Un réseau social éthique serait un réseau qui avertirait régulièrement ses utilisateurs de ne pas y mettre les données qu'ils ne voudraient pas voir devenir publiques.
« Utiliser les logiciels libres, pas si difficile »
Richard Stallman à Saint\-Etienne, en novembre 2008 (NicoBZH/Flickr/CC)
Pour l'utilisateur normal, c'est compliqué de changer de programme ou de le modifier !
Il y a beaucoup de personnes âgées qui ont déjà migré. Ce n'est pas si difficile, il ne faut pas exagérer la difficulté.
Les gens qui ne veulent pas changer exagèrent la difficulté pour avoir une excuse. Utiliser les logiciels libres n'exige pas l'étude du code source.
Si tu as envie, tu peux le faire, c'est ça la liberté, mais il ne s'agit pas d'un devoir ni d'une obligation que d'étudier le code source. On a aussi l'option d'utiliser le programme tel quel.
La bataille du logiciel libre oppose les entreprises et la liberté du peuple. Ça me rappelle un peu le mouvement des Indignés, notamment ceux d'Occupy Wall Street.
Notre lutte fait partie d'une lutte plus large qui est la lutte contre l'empire des entreprises. Le pouvoir injuste des entreprises est apparu dans les années 60 et 70 dans l'informatique. Mais à ce moment-là, les informaticiens étaient très peu nombreux, la question ne se posait pas encore.
Aujourd'hui, presque tout le monde utilise l'informatique et les logiciels privateurs. Si le logiciel n'est pas libre, ce sont les entreprises qui ont le contrôle et qui abusent de leur pouvoir.
La lutte que j'ai commencée en 1983 est un aspect de la grande lutte contre l'empire des entreprises. J'ai lancé cette lutte dans le domaine de l'informatique, d'autres l'ont lancée dans d'autres domaines.
D'un côté, Internet et l'informatique sont des outils de liberté d'expression et de création formidables, mais de plus en plus de choses nous fichent, nous privent de nos libertés. Dans quelle direction allons-nous aujourd'hui ?

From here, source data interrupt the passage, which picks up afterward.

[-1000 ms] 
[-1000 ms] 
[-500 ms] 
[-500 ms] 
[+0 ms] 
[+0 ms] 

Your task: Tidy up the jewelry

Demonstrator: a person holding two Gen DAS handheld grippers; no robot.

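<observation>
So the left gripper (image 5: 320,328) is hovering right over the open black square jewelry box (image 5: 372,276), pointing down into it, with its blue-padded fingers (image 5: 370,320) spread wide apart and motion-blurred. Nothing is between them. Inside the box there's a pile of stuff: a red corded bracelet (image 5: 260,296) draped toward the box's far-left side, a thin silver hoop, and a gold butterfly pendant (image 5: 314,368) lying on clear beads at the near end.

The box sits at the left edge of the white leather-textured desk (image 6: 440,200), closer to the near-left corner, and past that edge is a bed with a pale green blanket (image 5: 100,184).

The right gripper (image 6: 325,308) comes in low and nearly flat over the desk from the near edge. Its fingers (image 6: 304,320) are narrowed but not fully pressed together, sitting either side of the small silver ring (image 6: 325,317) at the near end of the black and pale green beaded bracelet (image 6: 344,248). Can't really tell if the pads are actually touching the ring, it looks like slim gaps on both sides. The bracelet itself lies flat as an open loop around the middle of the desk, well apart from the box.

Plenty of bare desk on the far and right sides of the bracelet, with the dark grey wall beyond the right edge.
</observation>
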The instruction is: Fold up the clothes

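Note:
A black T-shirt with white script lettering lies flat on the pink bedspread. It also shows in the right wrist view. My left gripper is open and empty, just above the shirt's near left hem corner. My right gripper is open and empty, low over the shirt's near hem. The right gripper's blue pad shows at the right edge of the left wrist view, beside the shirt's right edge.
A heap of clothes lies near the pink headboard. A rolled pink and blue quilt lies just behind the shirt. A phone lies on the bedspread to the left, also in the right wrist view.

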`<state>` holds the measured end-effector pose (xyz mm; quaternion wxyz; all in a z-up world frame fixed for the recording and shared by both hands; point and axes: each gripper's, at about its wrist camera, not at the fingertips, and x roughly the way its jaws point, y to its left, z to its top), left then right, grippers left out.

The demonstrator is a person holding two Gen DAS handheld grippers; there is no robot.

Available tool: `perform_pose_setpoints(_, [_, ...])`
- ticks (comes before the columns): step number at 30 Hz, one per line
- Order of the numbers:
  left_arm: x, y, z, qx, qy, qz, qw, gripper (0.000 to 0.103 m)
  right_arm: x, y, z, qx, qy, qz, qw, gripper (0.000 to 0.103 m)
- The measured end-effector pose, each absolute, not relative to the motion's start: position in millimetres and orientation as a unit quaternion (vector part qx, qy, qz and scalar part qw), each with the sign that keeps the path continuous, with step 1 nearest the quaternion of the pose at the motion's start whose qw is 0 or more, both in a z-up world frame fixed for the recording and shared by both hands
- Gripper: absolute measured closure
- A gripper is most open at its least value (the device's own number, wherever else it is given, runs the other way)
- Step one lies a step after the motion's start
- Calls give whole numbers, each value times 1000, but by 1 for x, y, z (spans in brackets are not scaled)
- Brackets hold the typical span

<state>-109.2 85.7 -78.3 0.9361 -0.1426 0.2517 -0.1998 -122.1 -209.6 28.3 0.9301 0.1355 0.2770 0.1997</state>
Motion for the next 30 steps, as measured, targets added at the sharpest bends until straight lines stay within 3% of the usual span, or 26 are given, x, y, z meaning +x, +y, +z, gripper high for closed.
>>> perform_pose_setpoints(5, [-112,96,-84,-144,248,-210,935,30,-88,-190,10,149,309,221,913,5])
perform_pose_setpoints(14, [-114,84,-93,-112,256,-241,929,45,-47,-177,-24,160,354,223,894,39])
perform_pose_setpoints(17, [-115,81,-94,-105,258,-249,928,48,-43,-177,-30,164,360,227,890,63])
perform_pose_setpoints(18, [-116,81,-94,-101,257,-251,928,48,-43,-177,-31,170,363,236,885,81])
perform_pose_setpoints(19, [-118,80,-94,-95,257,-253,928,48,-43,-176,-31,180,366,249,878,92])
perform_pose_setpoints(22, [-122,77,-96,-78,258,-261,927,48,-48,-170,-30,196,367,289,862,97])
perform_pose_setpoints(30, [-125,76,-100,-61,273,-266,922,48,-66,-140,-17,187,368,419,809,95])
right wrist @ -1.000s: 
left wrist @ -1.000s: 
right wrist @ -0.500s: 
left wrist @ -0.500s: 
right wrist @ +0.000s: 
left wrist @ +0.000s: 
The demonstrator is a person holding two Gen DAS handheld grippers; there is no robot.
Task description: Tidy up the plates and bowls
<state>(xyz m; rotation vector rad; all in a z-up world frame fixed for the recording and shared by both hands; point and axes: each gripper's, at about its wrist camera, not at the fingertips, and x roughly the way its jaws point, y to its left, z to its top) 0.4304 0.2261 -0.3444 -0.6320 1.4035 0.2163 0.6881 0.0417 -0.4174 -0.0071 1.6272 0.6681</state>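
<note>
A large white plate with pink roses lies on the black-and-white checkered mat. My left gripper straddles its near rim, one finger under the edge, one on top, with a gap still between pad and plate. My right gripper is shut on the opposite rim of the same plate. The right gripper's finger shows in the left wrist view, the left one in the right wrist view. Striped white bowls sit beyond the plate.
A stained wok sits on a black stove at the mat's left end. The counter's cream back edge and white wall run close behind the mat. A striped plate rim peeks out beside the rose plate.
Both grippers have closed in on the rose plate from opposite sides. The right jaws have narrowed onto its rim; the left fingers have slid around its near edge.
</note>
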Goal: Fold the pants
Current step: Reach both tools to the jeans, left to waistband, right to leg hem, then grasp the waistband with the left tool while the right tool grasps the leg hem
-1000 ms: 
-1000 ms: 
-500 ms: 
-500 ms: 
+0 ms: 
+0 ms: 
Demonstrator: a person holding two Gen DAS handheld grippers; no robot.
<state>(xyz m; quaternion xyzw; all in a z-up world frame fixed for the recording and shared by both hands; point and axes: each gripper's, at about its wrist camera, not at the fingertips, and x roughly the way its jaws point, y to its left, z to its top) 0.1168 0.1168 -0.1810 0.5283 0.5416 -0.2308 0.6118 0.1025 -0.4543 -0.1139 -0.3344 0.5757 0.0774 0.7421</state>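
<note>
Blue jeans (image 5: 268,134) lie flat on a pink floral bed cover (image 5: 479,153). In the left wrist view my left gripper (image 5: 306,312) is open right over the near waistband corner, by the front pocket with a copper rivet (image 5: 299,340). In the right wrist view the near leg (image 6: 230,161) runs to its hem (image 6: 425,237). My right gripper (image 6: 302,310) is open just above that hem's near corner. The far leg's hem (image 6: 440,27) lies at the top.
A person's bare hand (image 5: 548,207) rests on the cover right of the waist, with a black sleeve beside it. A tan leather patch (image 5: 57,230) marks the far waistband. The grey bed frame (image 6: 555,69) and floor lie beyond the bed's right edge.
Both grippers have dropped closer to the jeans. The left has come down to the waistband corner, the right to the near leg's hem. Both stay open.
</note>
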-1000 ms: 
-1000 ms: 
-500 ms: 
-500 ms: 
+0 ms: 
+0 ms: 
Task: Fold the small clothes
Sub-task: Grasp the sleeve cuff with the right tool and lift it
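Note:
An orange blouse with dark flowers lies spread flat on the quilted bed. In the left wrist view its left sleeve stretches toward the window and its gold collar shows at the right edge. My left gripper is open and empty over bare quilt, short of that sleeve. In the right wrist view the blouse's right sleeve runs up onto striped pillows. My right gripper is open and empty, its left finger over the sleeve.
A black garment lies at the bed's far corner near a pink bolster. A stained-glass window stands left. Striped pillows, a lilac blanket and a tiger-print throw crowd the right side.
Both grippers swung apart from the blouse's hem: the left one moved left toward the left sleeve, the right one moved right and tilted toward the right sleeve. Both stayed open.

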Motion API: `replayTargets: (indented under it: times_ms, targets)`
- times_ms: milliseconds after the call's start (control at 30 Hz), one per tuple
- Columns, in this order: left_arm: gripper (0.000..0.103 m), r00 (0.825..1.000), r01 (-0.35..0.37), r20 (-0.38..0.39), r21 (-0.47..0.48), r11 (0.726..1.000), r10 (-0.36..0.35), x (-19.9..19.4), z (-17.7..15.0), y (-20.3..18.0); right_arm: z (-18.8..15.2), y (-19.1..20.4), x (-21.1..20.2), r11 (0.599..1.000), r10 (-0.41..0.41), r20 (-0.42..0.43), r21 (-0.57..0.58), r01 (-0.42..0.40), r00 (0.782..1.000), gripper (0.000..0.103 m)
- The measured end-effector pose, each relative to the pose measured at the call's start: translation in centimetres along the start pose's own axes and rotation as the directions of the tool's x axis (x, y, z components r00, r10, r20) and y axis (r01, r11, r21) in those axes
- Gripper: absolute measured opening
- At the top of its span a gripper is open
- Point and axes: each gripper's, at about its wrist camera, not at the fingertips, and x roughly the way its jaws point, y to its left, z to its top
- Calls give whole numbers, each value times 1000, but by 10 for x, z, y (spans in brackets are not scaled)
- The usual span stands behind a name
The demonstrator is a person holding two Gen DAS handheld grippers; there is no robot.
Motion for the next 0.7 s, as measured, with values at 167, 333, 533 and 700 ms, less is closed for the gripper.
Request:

Je crois que la direction générale est négative. Il y a vingt ans, elle était positive. La volonté des Etats a changé. Il y a quinze ans, la Chine a imposé la censure à Internet.
Et nous pensions évidemment que ce n'était pas une surprise qu'une dictature impose la censure, mais que les pays libres ne le feront jamais. Mais maintenant, des pays comme la France, l'Angleterre ou les Etats-Unis ont imposé de la censure ou sont en train de le faire.
Aujourd'hui, la France est un pays libre, « électroniquement » parlant ?
Avec la Dadvsi et l'Hadopi, la France n'est pas un pays libre. Dans un congrès, un représentant international des éditeurs de disque a déclaré qu'il trouvait la pédopornographie idéale comme moyen d'imposer la censure d'Internet.
Il faut résister à cette chasse aux sorcières. La censure est une injustice contre les droits de l'homme.